Key RBA concern eases ahead of crucial inflation print

Australian firms are noticing a significant easing of business pressure, dampening some of the impact of calls for the Reserve Bank to raise interest rates.
But while capacity utilization fell slightly in December, it remains above the long-term average and will not prevent the central bank from increasing borrowing costs if it feels inflation data due on Wednesday is still too hot.
Capacity utilization, which measures how close a business is to its maximum production potential, fell 0.3 percentage points to 83.2 percent in December, according to NAB’s monthly business survey.
NAB chief economist Sally Auld said capacity utilization remained high and broad-based, with five out of eight sectors still above their long-term averages.
“While the small decline in capacity utilization in the month would be welcome, this is unlikely to address the RBA’s concerns that the economy is straining against capacity constraints,” he said.
“This is particularly the case given growing evidence that domestic demand is stronger than expected in the fourth quarter of 2025.”
The importance of capacity utilization in the RBA’s thinking was highlighted in a speech by the bank’s deputy governor, Andrew Hauser, in November.
Speaking shortly after the Melbourne Cup, Mr Hauser said the Australian economy was at risk of being “shut down” due to its own capacity constraints.

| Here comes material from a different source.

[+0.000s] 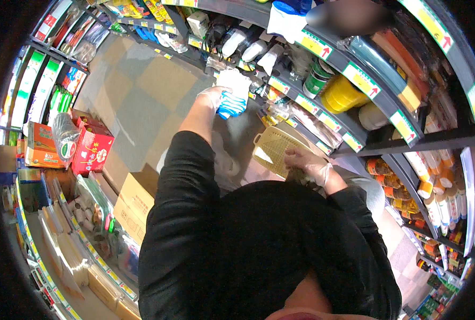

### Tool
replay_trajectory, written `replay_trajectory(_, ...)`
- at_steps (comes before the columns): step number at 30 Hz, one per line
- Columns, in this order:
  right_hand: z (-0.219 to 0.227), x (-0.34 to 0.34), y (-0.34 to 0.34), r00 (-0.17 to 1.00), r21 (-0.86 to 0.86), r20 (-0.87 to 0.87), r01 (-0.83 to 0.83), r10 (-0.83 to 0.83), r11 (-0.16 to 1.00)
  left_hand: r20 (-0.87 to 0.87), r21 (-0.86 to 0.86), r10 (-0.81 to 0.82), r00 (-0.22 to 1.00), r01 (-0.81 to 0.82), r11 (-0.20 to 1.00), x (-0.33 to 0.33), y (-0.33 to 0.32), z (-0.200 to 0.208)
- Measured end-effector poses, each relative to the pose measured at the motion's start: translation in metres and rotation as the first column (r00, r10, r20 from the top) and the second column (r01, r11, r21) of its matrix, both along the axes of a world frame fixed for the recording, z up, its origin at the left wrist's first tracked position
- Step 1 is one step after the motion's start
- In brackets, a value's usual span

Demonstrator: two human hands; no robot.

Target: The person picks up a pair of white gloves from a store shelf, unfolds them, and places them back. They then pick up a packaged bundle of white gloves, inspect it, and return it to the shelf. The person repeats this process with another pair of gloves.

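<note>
My left hand (pixel 212 97), in a thin clear glove, is stretched forward beside the lower shelf. Its fingers are closed on a soft white-and-blue striped pack (pixel 231 104); its exact kind does not show. My right hand (pixel 311 166), also gloved, is held close to my body with the fingers curled in. A beige perforated plastic basket (pixel 274 146) lies just past it, partly behind the fingers. Something dark (pixel 300 179) shows below the right fingers, too unclear to name.
Shelves with yellow-and-white price tags (pixel 316 44) curve along the front and right, holding a yellow roll (pixel 344 92) and a green can (pixel 317 77). Red boxes (pixel 93 146) and an open cardboard carton (pixel 135 202) stand at the left. Checkered floor (pixel 147 85) lies between.
</note>
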State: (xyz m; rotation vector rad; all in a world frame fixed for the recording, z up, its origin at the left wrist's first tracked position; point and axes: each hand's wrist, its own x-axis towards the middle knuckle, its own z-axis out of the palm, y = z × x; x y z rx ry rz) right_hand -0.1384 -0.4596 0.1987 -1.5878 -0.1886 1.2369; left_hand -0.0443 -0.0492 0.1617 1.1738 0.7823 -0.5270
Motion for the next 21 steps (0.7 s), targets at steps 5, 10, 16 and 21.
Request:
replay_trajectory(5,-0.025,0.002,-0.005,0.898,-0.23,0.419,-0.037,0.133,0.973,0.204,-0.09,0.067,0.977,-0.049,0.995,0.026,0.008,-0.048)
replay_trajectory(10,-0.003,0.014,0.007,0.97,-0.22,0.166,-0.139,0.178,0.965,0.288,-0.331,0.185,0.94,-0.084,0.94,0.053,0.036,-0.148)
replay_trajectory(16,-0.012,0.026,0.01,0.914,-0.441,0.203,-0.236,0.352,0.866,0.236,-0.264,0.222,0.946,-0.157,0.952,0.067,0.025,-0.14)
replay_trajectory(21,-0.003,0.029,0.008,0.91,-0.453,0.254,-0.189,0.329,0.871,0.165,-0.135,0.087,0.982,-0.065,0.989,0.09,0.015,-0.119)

He said without a recovery in productivity the Australian economy could not grow faster without increasing inflation.
This means the RBA will be forced to tighten monetary policy to control price growth.
Since then, consumer demand has been stronger than the RBA expected and inflation has remained above its 2-3 per cent target range.

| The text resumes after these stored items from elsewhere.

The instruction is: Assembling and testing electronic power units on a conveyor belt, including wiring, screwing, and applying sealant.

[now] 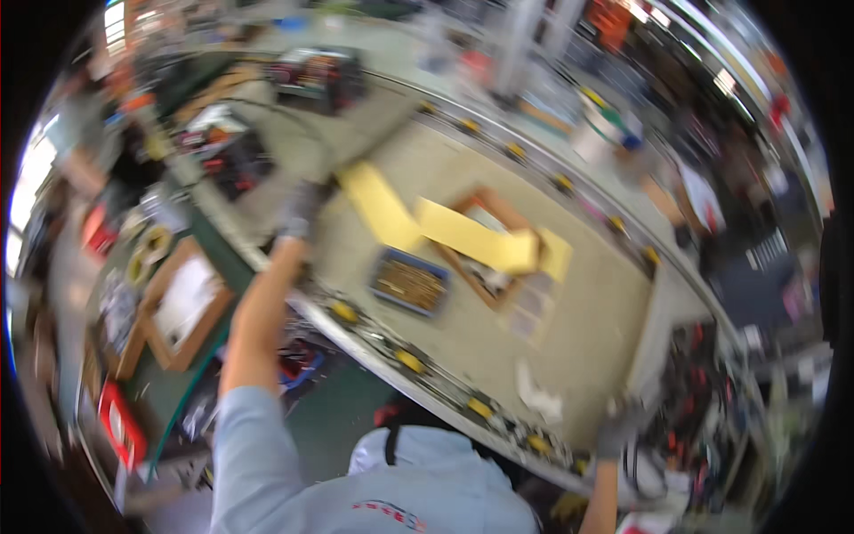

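Observation:
My left hand [301,212], in a grey glove, is at the left side of the beige work surface [587,311], by the edge of a grey-beige panel [369,129]. Motion smears its fingers, so its grip cannot be made out. Far to the right, my gloved right hand [618,429] is at the surface's near right corner, its fingers blurred too. Between the hands lie a yellow strip [381,205], a second yellow strip [476,236] across a brown open box [489,200], and a blue tray [409,281] of small brass-coloured pieces. A white scrap [538,392] lies nearer my right hand.
Rails with yellow rollers [409,360] border the surface. Dark devices [316,78] stand at the far left. On the left bench are a brown box [182,303], tape rolls [151,245] and a red object [120,425]. A white bucket [598,129] stands beyond the far rail. A person [84,142] is at the left.

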A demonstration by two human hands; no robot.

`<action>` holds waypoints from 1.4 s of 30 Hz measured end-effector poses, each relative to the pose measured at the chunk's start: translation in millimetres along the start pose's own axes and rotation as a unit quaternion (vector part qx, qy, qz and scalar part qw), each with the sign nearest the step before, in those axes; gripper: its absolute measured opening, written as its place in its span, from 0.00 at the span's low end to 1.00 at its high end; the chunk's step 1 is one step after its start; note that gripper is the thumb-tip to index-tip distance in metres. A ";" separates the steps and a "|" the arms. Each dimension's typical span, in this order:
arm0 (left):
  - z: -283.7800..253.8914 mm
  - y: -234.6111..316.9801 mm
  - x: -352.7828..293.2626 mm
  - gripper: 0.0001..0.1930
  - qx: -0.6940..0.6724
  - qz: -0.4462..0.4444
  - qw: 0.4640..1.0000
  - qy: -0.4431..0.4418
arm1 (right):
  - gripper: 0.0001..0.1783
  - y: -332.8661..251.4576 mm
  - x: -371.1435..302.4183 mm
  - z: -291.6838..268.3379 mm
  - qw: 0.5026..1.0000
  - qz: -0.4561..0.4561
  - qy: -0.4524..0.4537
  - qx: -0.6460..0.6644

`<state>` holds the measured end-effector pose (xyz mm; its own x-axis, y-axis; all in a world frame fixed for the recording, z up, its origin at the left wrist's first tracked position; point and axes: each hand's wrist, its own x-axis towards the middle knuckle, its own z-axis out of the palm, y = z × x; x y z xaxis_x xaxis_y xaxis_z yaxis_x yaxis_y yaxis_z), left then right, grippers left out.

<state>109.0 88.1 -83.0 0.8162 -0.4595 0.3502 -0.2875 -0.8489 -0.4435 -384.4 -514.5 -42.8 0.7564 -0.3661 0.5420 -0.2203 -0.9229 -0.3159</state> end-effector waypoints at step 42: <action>-117.1 85.5 20.7 0.44 -0.054 -0.269 0.910 -0.312 | 0.21 -7.8 180.6 113.1 0.976 -0.093 -0.032 0.196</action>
<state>42.6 -24.6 -17.1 0.9692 0.2394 -0.0580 0.2181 -0.9434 -0.2498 -176.4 -559.9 -30.5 0.8001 -0.1771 0.5731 0.1675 -0.8514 -0.4970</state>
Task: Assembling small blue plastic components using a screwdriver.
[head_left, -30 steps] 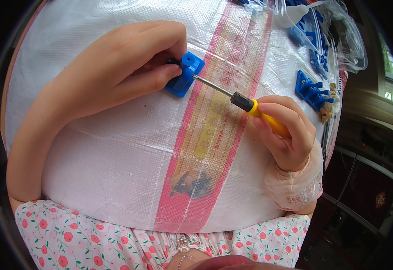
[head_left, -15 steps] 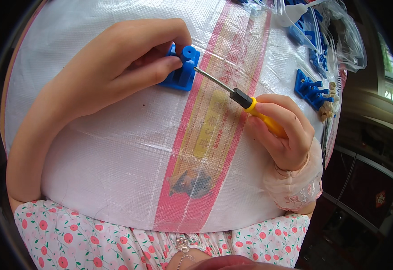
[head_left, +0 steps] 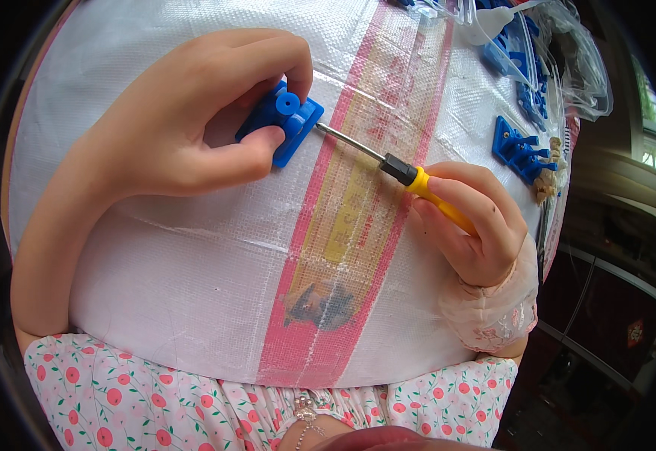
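So the left hand (head_left: 200, 116) has a proper grip on a blue part (head_left: 292, 124), thumb pressed on the near side and the index finger curled round behind it, the other fingers mostly hidden. The part sits right at those fingertips, with a round knob with a hole in it poking up between thumb and index finger; can't tell if its base rests on the counter (head_left: 170, 259) or is held just off it. Over in the right hand (head_left: 482, 214) there's a screwdriver (head_left: 398, 168), yellow handle wrapped by bent fingers and thumb, black collar and metal shaft sticking out toward the left hand. Its tip is right by the edge of the part, but I honestly can't tell if they touch. Between the hands, a pink-edged stripe (head_left: 343, 237) runs along the white woven surface. Just below the right hand there's a sheer pale cuff (head_left: 489, 312) at the wrist. Up and to the right of that hand lies a blue rack (head_left: 519, 154) with pegs, tan bits (head_left: 546, 186) right beside it, and farther up, more blue pieces (head_left: 522, 64) and a clear bag (head_left: 589, 83).
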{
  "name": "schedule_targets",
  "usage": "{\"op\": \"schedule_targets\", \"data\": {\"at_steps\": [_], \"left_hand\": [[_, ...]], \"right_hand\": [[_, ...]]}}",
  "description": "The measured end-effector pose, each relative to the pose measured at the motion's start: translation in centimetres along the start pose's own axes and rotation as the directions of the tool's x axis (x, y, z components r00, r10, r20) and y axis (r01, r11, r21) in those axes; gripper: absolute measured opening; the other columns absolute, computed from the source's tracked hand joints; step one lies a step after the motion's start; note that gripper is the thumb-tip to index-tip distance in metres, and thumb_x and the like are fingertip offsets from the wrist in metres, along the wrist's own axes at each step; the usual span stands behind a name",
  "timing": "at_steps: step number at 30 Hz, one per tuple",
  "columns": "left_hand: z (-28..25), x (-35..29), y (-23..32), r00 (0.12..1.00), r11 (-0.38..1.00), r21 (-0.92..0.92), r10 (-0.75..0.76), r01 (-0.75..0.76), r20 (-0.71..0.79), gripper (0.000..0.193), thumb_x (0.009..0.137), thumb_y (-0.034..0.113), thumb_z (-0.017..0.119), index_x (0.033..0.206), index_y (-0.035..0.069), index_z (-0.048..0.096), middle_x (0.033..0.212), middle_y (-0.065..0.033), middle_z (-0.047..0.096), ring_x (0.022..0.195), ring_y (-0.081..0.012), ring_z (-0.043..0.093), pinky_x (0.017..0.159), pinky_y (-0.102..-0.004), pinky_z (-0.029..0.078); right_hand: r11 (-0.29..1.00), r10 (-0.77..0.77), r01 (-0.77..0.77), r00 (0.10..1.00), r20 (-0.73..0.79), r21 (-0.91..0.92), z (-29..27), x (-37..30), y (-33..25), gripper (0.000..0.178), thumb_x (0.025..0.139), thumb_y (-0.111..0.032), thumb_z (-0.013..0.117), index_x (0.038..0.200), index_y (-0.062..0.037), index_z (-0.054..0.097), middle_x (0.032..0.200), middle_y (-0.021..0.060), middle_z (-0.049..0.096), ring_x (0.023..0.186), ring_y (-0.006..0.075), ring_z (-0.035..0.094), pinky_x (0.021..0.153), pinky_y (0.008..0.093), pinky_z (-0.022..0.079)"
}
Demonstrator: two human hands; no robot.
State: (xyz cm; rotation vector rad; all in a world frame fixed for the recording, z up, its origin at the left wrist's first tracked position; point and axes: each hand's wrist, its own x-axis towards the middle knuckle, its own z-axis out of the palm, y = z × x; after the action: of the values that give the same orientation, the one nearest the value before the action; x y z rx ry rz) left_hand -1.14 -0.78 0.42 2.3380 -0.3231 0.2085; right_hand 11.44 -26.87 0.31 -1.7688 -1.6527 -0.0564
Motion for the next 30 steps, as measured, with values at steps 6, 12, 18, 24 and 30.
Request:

Minutes of the RBA’s December interest rate meeting revealed that board members followed the NAB’s survey closely and noted that “capacity constraints have risen well above historical averages”.
NAB said business confidence rose slightly in December to three points, despite growing fears that the RBA would be forced to raise interest rates to cool the economy.
Business conditions also tightened, with both measures trending above their long-term averages.
Cyclically sensitive industries such as retail and manufacturing were the sectors that improved the most.
“The survey is consistent with the view that momentum in the Australian economy increased in the fourth quarter of the year,” Dr Auld said.